▸ **How to complete this task**
Return the listing below exactly, with the pictures dropped.

▸ **Stored data**
[Start of section]

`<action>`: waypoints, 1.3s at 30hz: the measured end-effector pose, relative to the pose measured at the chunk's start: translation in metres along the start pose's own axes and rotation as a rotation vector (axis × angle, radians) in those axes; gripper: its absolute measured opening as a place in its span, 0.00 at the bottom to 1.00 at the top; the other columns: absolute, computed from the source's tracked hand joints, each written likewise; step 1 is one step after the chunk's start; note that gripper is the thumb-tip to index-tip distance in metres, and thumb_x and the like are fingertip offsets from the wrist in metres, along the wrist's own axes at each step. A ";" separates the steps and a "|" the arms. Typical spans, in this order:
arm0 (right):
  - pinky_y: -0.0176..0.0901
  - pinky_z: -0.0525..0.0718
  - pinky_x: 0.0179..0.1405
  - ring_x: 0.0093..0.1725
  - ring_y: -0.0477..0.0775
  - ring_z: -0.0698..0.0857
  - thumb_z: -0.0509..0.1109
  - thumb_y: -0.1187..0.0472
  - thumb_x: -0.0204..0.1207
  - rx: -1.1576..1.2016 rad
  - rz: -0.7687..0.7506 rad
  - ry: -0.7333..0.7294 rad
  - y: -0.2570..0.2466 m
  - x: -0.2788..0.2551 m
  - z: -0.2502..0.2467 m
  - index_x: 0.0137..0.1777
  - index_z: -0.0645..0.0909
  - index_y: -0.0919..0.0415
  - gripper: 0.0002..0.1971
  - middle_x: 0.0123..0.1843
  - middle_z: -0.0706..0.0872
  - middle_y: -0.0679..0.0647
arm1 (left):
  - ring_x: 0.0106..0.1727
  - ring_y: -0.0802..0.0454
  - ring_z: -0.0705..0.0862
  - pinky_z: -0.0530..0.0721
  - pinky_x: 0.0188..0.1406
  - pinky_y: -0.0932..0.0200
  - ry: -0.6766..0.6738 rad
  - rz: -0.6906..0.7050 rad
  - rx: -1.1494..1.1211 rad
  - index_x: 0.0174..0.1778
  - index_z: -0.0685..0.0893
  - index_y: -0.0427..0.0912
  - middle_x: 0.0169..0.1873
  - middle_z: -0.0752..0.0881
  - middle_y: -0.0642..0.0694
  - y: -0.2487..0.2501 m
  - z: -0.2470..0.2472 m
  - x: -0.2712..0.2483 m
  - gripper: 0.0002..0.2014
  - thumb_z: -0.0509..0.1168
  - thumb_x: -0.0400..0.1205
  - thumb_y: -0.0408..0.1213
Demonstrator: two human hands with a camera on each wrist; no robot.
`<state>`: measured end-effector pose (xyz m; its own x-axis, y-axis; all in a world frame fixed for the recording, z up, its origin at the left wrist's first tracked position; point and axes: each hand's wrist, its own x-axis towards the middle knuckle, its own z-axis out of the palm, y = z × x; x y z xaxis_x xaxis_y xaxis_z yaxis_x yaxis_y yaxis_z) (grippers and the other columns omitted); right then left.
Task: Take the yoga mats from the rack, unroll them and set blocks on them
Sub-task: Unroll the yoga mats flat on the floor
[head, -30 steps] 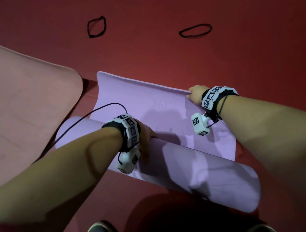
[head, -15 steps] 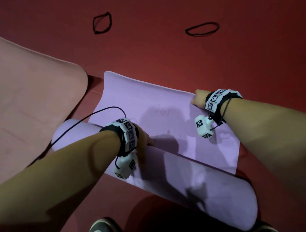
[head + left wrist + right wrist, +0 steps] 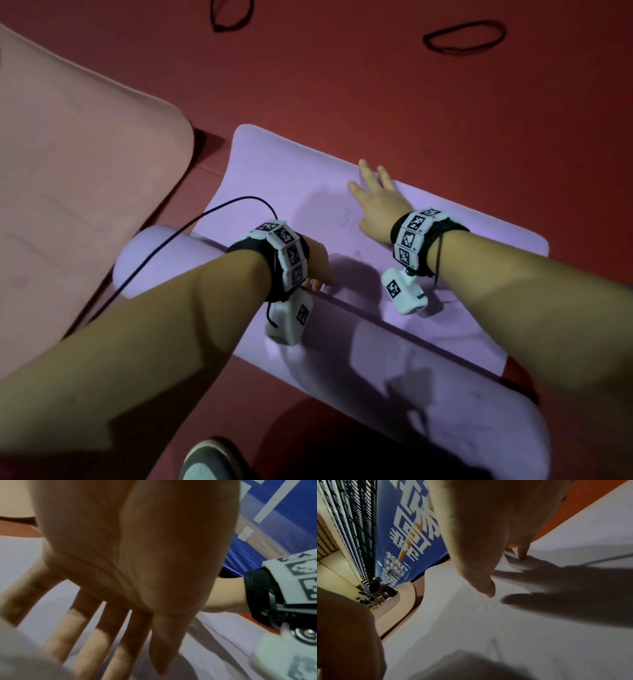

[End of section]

▸ **Your response**
`<action>`: waypoints, 1.3s at 30hz: the measured end-effector pose, relative to the pose measured at the chunk's start: translation in metres along the start pose's own axes and rotation as a rotation vector (axis × angle, radians) in those axes; gripper: its absolute measured opening as a place in its span, 0.00 at the bottom to 1.00 at the top; the other columns: absolute, computed from the source's tracked hand joints, each written likewise; step 1 is one step after the chunk's start; note that gripper is the thumb-tip to index-tip distance in metres, and thumb_x and the like are fingertip offsets from the wrist in metres, along the wrist's own axes at each step. A ";" separates the steps and a "|" the arms. Typical spans, in this order:
arm0 (right):
  - pinky_y: -0.0176..0.0901
  - pinky_z: -0.0525..0.0718
  - pinky_x: 0.0179..0.1405
  - ring_x: 0.0093..0.1725
  - ring_y: -0.0477..0.0775
  - ring_z: -0.0698..0.0857
  - thumb_z: -0.0509..0.1109
  - thumb_y: -0.1187..0.0472
  - thumb_x: -0.0204..0.1207
  - rx: -1.1576..1.2016 rad
  - rz: -0.7687..0.7506 rad
  - ry: -0.7333..0.7294 rad
  - y: -0.2570..0.2466 m
  - x: -0.2788..0.2551 m
  - z: -0.2502..0.2467 m
  - index_x: 0.0137..0.1777
  - index_z: -0.0645..0.0909
  - index_y: -0.0919..0.0415
  - gripper: 0.0002..0.1971
  - middle_x: 0.0123..0.1843
  - middle_z: -0.0706..0.0872
  - middle_y: -0.0679..0.0647
arm1 (left):
  - ring_x: 0.0106..0.1727
  - ring_y: -0.0802..0.0454
  - ring_z: -0.0705..0.0862
  - pinky_z: -0.0530..0.0721
  - pinky_x: 0.0188..0.1406
  - pinky_y: -0.0932..0.0200
  - ry: -0.6766..0.6738 rad
  - rz: -0.6906..0.7050 rad
  - rx: -1.1494..1.1211 rad
  - index_x: 0.0174..0.1778
  - index_z: -0.0685..0.0893
  - index_y: -0.0427..0.0912
  - middle_x: 0.0169..0.1873
  - middle_z: -0.0752..0.0881
  - middle_y: -0.0642..0.0694
  - y: -0.2487..0.2501 m
  - z: -0.2470..0.2472 m
  - x: -0.2712..0.2483 m
  - gripper: 0.0002..0.2014
  - thumb_z: -0.0509..0.1168
  - thumb_x: -0.0400..0.1205
  - thumb_y: -0.0408..0.1213
Demonstrator: two human hands with a camera on each wrist; no robot.
`<state>`: measured end-effector pose (xyz m; its own x-axis, y-axis; all in a world frame fixed for the recording, z up, its origin at the left wrist's first tracked position; point and axes: each hand's wrist, its own x-axis towards the middle knuckle, its own z-axis out of the palm, y = z × x; x y z xaxis_x xaxis_y xaxis_z yaxis_x yaxis_y yaxis_z) (grippers and the other columns omitted); right then left.
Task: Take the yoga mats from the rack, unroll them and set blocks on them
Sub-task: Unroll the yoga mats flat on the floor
[head, -30 steps] 
[head, -15 steps] 
[head + left wrist + right wrist, +0 steps] 

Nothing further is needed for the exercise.